§ **Your assignment**
Once the line containing "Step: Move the" has been copied, stop; copy every line before it exactly, beginning with the first line of the material below.

*** Data below ***

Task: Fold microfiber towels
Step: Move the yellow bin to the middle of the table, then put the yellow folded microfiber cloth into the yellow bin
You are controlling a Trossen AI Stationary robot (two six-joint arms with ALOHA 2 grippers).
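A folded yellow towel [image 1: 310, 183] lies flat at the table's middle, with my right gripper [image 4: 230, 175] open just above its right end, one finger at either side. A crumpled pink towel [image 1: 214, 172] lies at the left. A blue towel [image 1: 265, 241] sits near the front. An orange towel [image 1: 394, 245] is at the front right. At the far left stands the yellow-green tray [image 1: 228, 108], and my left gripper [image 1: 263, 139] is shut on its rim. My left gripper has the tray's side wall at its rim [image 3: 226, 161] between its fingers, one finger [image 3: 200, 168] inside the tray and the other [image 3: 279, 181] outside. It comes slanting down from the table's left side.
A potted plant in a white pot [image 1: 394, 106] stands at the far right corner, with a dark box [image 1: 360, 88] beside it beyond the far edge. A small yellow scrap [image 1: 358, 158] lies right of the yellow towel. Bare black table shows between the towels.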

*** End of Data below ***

§ **Task output**
Task: Fold microfiber towels
Step: Move the yellow bin to the middle of the table, then put the yellow folded microfiber cloth into the yellow bin

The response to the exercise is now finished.